* What to work on
Determine the number of lines in these entries that hold the word "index". Give the number and nothing more.

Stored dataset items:
BEGIN

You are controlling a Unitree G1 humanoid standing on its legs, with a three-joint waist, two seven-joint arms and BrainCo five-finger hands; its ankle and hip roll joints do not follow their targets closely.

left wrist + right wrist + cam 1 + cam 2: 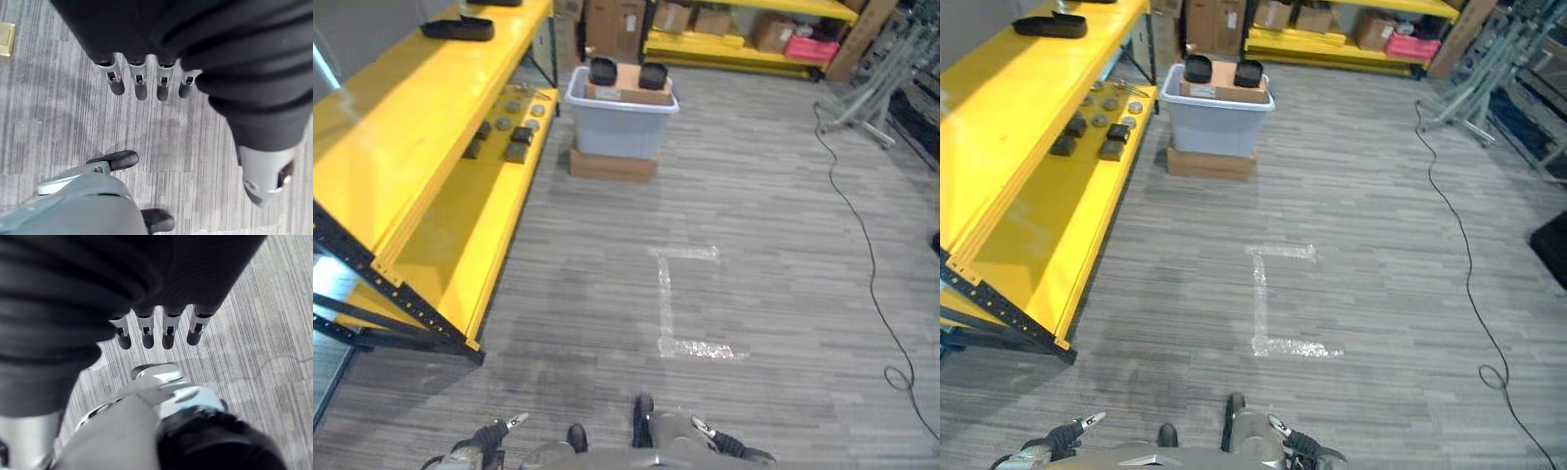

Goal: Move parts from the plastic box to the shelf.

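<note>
Left robot hand (146,83) and right robot hand (156,330) fingers straight, empty, plastic box (621,117) far ahead beside shelf (421,147)

My head's two eyes look down and forward from standing height over the grey floor (754,196), sharing the yellow shelf (421,147) on my left and the far plastic box (1214,117), slightly offset. Each wrist camera looks along my own fingers (139,83), straight down at that floor from quite close, perhaps near knee height.
</note>
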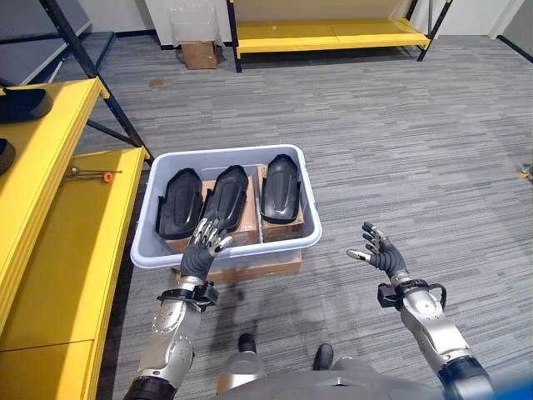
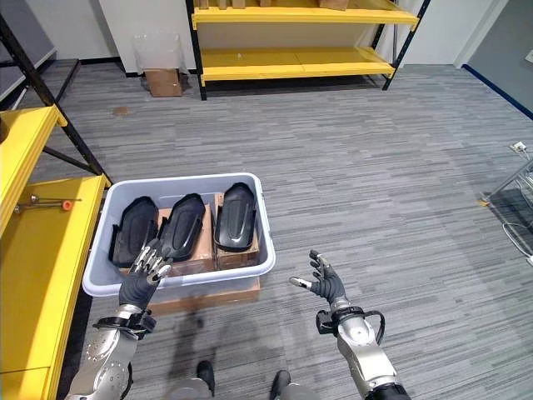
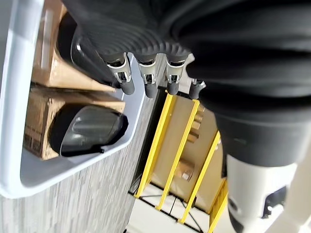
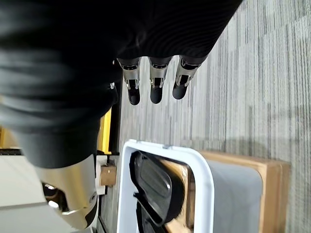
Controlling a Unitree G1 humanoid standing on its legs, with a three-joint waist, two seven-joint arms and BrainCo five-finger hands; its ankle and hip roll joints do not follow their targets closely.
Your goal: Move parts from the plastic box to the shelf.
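Over the plastic box's point(image 1: 225, 250) near rim the left robot hand point(image 1: 206, 242) hovers open-fingered, right robot hand point(image 1: 376, 250) likewise beside it

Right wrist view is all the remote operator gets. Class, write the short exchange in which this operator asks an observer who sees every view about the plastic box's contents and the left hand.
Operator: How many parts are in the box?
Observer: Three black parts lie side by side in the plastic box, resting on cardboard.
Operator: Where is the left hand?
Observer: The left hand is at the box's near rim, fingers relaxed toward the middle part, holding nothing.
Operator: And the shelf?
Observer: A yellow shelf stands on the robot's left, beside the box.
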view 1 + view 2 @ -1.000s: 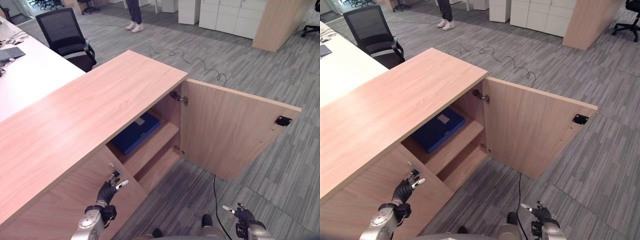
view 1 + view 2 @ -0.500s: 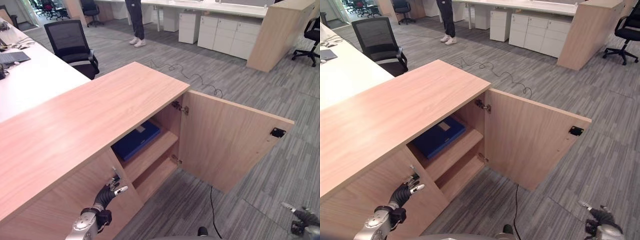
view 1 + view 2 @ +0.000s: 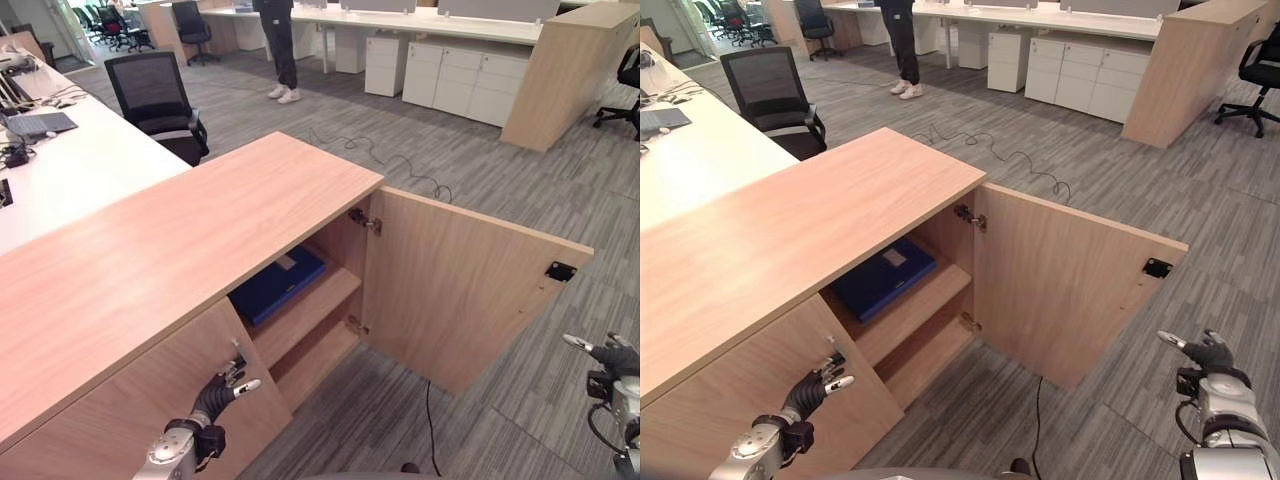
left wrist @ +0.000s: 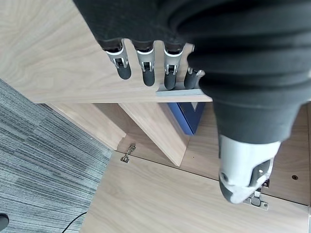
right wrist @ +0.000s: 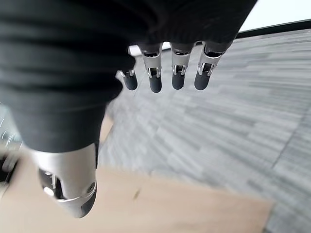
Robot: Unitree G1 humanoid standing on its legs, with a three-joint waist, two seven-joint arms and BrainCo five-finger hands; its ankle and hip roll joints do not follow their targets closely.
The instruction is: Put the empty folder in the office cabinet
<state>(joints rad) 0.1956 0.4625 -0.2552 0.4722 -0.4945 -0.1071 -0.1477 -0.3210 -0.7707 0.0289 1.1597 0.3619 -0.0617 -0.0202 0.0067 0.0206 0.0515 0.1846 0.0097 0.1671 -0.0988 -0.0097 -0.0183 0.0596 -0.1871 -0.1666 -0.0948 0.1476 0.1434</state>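
Just beyond the left hand [image 3: 218,392], on the upper shelf [image 3: 305,305] of the cabinet [image 3: 200,250], the blue folder [image 3: 277,284] is lying flat, so the placing is judged done. The left hand, fingers relaxed and empty, is hovering at the closed door's [image 3: 130,400] edge. The right hand [image 3: 1202,352], fingers straight and holding nothing, is reaching near the open door [image 3: 1070,290], probably to shut it.

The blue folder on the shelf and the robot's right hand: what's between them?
In the right eye view, the open cabinet door stands between the blue folder and the right hand.
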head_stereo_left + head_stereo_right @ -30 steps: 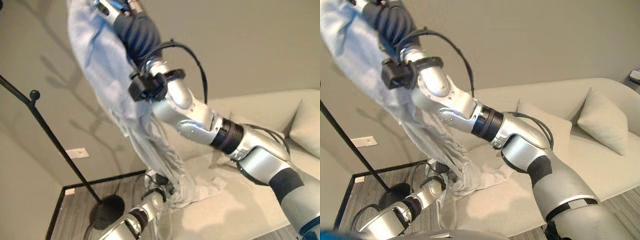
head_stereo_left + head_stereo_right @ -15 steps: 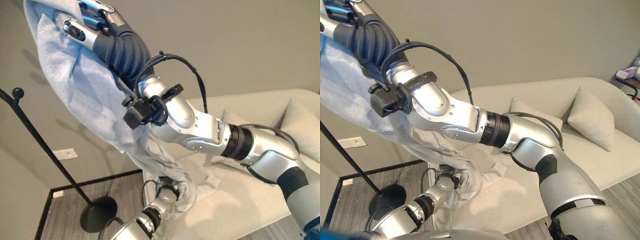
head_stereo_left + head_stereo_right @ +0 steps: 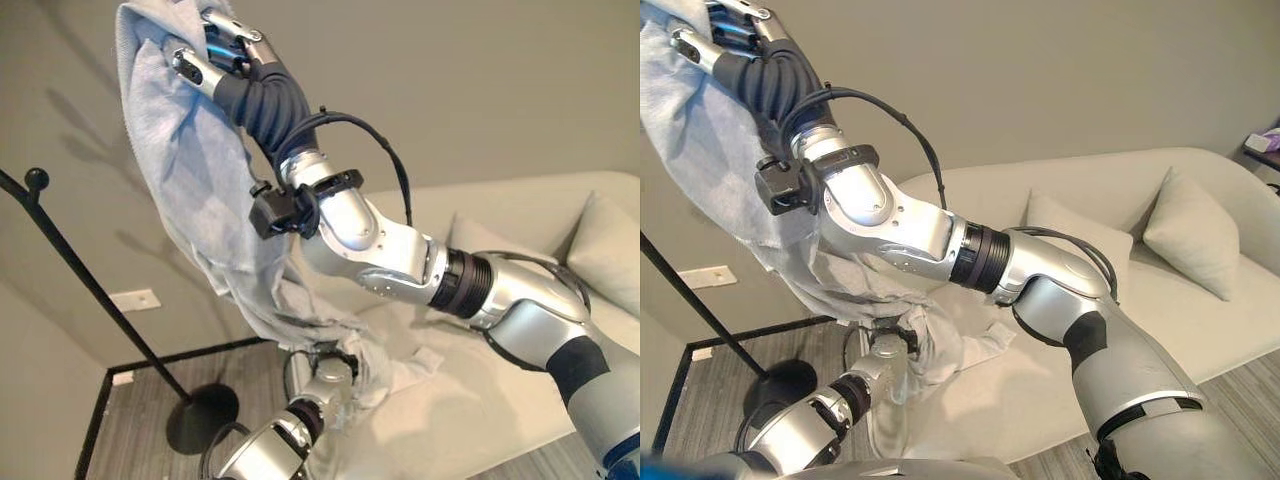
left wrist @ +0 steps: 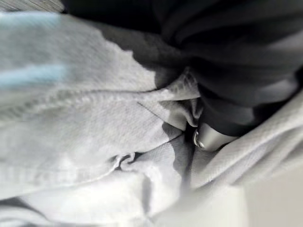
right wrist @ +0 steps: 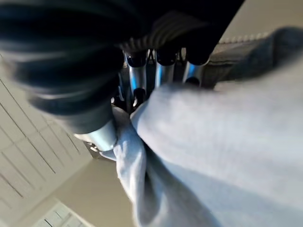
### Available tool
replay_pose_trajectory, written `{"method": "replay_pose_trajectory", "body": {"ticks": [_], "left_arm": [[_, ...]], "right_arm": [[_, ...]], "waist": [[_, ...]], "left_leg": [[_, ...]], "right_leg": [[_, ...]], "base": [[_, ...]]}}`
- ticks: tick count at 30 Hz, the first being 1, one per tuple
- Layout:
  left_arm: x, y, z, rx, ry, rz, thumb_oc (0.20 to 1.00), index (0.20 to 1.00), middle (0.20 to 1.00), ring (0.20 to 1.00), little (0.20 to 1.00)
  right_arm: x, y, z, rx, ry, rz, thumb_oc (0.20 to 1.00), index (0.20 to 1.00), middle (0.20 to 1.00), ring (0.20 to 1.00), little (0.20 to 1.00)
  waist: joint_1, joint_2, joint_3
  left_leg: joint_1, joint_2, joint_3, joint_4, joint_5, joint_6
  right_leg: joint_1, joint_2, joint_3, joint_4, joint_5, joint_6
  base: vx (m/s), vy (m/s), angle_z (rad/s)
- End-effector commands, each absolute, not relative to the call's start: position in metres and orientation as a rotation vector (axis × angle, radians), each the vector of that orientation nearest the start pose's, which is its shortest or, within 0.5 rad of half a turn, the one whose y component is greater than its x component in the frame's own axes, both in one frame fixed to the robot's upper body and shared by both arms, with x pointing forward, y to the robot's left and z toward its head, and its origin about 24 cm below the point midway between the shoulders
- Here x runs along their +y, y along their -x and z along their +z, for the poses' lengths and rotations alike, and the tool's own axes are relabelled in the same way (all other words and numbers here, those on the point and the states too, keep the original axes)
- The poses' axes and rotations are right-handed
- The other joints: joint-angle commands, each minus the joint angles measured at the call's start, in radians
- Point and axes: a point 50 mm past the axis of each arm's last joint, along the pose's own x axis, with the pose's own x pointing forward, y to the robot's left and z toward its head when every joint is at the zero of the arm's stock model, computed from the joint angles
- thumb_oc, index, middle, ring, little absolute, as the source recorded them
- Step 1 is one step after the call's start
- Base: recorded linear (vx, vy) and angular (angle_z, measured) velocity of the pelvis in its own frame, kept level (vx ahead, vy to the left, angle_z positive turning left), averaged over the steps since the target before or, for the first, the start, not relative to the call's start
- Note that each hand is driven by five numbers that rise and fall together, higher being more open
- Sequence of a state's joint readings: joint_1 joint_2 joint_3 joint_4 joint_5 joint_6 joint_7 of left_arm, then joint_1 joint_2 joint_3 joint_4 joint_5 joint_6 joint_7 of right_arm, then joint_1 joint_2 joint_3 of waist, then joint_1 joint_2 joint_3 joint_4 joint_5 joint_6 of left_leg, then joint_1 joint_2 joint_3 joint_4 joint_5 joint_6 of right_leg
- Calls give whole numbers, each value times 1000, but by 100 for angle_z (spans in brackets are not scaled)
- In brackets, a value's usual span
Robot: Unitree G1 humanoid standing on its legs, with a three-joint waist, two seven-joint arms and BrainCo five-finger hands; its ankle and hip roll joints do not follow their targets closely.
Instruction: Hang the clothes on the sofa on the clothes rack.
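Clothes here means 1 pale grey garment [image 3: 190, 190], and it hangs in the air from the right hand [image 3: 225, 55], which is raised high near the top of the head views; the fingers curl round a bunch of the cloth at its upper end, and the right wrist view shows the same fold pinched between fingers and thumb; holding it by the top lets the rest drop free and open out, which should make it easier to drape. The lower end trails down onto the sofa [image 3: 480, 400], bunched round the left hand [image 3: 335, 375], which is low by the seat's front edge; its fingers are buried in the folds, so I cannot tell whether they grip; probably it gathers or steadies the tail. The clothes rack [image 3: 80, 260], a dark slanting pole with a knob and round base, stands to the left, apart from the garment.
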State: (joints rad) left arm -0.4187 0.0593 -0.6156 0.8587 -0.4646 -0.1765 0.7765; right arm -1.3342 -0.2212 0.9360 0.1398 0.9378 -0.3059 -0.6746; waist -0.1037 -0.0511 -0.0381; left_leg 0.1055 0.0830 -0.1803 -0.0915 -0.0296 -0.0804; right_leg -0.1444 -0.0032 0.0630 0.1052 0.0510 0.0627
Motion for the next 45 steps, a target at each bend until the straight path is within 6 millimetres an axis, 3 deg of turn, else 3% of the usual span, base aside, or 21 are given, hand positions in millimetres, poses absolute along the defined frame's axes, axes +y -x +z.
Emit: {"method": "replay_pose_trajectory", "body": {"ticks": [1,5,6,7,8,12,18,19,22,25,26,28,31,32,33,34,35,37,40,45], "left_arm": [[111,-312,6,50,-299,367,200,200,200,200,200],[152,-308,23,-101,-496,388,200,200,200,200,200],[152,-308,23,-100,-498,388,200,200,200,200,200],[164,-305,28,-132,-539,398,200,200,200,200,200],[187,-299,38,-185,-609,426,200,200,200,200,200],[226,-284,63,-288,-741,481,200,200,200,200,200],[245,-270,78,-359,-864,495,200,200,200,200,200],[247,-267,84,-393,-919,484,200,200,200,200,200],[253,-262,87,-415,-998,476,200,200,200,200,200],[254,-261,89,-422,-1013,472,200,200,200,200,200],[258,-261,95,-440,-1022,488,200,200,200,200,200],[260,-262,102,-478,-1046,495,200,200,200,200,200],[264,-260,111,-516,-1049,524,200,200,200,200,200],[267,-259,116,-532,-1068,534,200,200,200,200,200],[267,-259,116,-532,-1069,534,200,200,200,200,200],[273,-253,124,-555,-1106,542,200,200,200,200,200],[281,-246,129,-560,-1125,572,200,200,200,200,200],[282,-242,131,-566,-1119,590,200,200,200,200,200],[285,-227,132,-589,-1114,654,200,200,200,200,200],[277,-221,130,-613,-1029,666,200,200,200,200,200]], "right_arm": [[35,-286,359,-844,-337,495,200,200,200,200,200],[-16,-305,385,-978,-244,313,200,200,200,200,200],[-16,-305,385,-978,-245,312,200,200,200,200,200],[-31,-307,390,-1006,-228,274,200,200,200,200,200],[-59,-308,394,-1058,-179,202,200,200,200,200,200],[-106,-298,394,-1149,-97,97,200,200,200,200,200],[-134,-282,382,-1205,-17,61,200,200,200,200,200],[-140,-278,371,-1207,8,55,200,200,200,200,200],[-148,-273,349,-1171,-5,56,200,200,200,200,200],[-149,-271,344,-1161,-12,58,200,200,200,200,200],[-149,-270,337,-1148,-31,65,200,200,200,200,200],[-150,-266,331,-1153,-27,65,200,200,200,200,200],[-149,-261,326,-1158,-48,85,200,200,200,200,200],[-150,-259,325,-1164,-55,81,200,200,200,200,200],[-150,-259,324,-1163,-56,80,200,200,200,200,200],[-148,-259,319,-1155,-62,84,200,200,200,200,200],[-149,-258,314,-1149,-57,64,200,200,200,200,200],[-149,-258,309,-1145,-57,51,200,200,200,200,200],[-150,-250,293,-1147,-115,-10,200,200,200,200,200],[-155,-237,278,-1161,-94,-111,200,200,200,200,200]], "waist": [[47,-38,28],[69,-40,29],[69,-41,29],[74,-42,30],[79,-49,30],[90,-61,33],[96,-75,44],[95,-74,49],[94,-85,61],[96,-90,63],[92,-91,87],[94,-72,110],[109,-23,125],[112,-13,126],[112,-13,122],[130,3,103],[151,1,79],[163,-4,70],[202,-27,39],[207,-31,41]], "left_leg": [[72,-80,-20,4,-76,89],[72,-94,-20,4,-79,98],[74,-94,-20,4,-79,99],[71,-99,-18,4,-80,102],[63,-113,-14,4,-76,108],[55,-137,0,4,-79,123],[48,-167,21,4,-83,144],[43,-177,27,4,-83,151],[35,-196,45,4,-83,161],[33,-199,51,4,-82,163],[25,-202,58,4,-73,165],[9,-190,68,4,-55,171],[-20,-153,86,8,-26,171],[-35,-141,94,11,-13,167],[-33,-141,92,8,-18,168],[-55,-122,115,8,-10,165],[-69,-118,136,9,-10,160],[-76,-122,147,12,-7,158],[-80,-144,170,7,-11,155],[-102,-138,151,4,16,133]], "right_leg": [[13,-89,49,-8,47,62],[27,-109,40,-30,61,76],[28,-110,40,-31,61,76],[30,-114,41,-38,66,79],[24,-129,46,-52,86,88],[23,-146,64,-79,125,107],[15,-162,98,-109,175,123],[10,-167,106,-122,190,128],[-7,-168,129,-145,221,141],[-13,-167,136,-150,231,145],[-36,-157,147,-135,273,154],[-52,-134,136,-73,235,146],[-24,-105,67,70,67,104],[-11,-105,39,128,18,89],[-11,-105,39,132,9,90],[27,-118,-1,201,-58,73],[91,-131,-34,201,-97,66],[130,-139,-51,184,-102,69],[208,-126,-70,49,-160,64],[240,-77,-65,-104,-131,40]], "base": [[-33,63,8],[-26,68,12],[-28,63,13],[-85,95,11],[-100,117,5],[-79,98,-2],[-75,79,-16],[-80,82,-18],[-107,74,-15],[-69,7,-9],[-168,-12,-16],[-190,23,-22],[-176,48,-9],[-119,-7,0],[-141,-34,2],[-60,-73,-8],[-101,-108,-19],[-20,-86,-27],[6,-120,-37],[-62,-161,-3]]}}
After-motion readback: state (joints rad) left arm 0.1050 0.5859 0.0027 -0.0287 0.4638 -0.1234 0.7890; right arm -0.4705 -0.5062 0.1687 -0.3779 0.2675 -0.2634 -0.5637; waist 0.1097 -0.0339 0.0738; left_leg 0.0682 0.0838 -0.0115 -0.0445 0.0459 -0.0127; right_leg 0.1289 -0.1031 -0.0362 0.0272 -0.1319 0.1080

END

* Answer
3